What you need to do: Please count how many lines of the data include the word "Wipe". Give only that number in reply.

Stored data entries:

────────────────

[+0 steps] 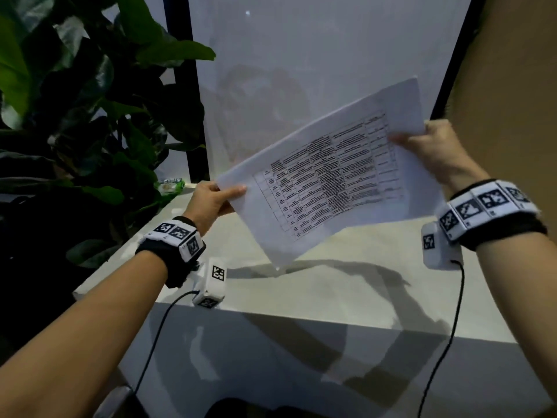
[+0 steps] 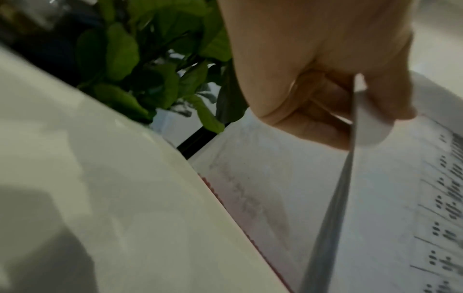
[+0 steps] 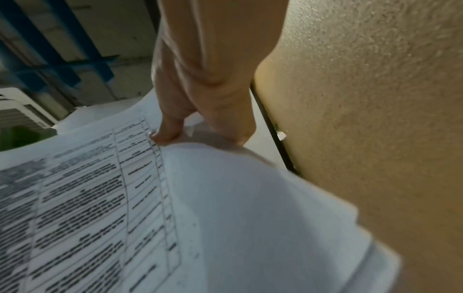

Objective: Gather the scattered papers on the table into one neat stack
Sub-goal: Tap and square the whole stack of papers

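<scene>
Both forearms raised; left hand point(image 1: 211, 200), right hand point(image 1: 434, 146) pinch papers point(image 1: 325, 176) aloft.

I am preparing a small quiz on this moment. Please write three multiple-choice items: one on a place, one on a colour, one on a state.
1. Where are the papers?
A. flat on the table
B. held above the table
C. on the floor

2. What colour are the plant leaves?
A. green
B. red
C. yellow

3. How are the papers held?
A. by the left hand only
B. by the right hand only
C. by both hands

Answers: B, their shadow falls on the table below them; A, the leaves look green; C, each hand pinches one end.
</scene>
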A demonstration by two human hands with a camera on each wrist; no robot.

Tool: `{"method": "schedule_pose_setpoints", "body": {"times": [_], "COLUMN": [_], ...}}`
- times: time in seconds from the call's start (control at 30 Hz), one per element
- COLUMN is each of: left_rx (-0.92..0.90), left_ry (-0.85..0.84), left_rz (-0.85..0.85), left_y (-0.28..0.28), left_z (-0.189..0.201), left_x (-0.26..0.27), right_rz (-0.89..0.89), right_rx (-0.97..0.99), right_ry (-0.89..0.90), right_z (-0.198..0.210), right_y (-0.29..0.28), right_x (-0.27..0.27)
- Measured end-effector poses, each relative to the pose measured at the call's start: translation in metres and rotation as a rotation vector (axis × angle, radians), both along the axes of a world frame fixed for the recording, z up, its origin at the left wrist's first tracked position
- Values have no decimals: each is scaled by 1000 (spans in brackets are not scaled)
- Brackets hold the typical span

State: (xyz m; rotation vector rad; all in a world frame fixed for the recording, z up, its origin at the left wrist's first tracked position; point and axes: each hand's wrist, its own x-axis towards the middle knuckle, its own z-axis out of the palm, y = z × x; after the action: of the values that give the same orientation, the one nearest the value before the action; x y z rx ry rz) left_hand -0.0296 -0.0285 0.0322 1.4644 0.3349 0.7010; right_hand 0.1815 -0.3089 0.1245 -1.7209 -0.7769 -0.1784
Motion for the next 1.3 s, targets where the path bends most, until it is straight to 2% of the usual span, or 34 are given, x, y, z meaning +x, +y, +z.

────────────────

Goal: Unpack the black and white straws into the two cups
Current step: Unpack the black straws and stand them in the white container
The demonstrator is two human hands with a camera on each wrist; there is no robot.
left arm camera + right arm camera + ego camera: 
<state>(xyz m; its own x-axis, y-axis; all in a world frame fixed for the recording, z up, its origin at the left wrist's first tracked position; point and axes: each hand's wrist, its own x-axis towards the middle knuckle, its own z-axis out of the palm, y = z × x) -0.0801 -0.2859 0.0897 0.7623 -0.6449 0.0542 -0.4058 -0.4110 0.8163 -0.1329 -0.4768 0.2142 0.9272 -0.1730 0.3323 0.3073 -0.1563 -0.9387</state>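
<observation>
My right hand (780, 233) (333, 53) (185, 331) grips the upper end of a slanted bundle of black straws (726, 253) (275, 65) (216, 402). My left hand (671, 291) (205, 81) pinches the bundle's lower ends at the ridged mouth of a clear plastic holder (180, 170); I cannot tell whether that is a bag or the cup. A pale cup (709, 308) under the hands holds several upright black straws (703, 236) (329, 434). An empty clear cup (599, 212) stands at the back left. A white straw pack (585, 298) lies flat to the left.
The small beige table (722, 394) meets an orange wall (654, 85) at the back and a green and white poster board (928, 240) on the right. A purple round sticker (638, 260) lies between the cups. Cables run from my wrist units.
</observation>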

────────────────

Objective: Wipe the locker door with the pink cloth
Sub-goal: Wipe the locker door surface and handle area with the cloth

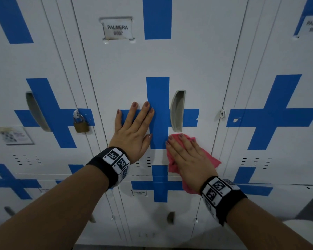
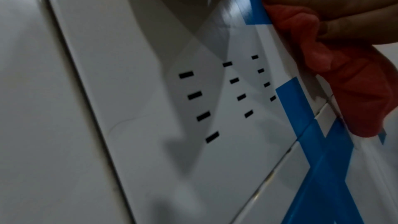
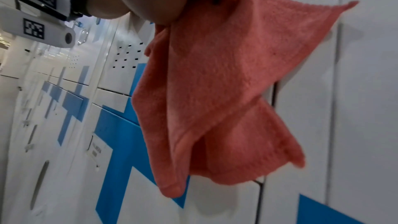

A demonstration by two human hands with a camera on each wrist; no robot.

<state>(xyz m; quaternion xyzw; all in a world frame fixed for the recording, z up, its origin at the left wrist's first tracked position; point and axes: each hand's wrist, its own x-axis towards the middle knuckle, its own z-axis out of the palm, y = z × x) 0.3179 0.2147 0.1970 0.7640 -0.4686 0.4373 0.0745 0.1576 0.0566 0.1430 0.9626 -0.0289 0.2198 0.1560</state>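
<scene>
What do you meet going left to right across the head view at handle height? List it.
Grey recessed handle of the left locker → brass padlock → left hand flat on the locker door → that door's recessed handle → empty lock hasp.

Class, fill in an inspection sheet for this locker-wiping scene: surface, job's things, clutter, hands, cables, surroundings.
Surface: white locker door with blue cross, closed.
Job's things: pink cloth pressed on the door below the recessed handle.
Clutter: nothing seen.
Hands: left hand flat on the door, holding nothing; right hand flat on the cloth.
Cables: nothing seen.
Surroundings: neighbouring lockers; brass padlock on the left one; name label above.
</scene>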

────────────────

Output: 2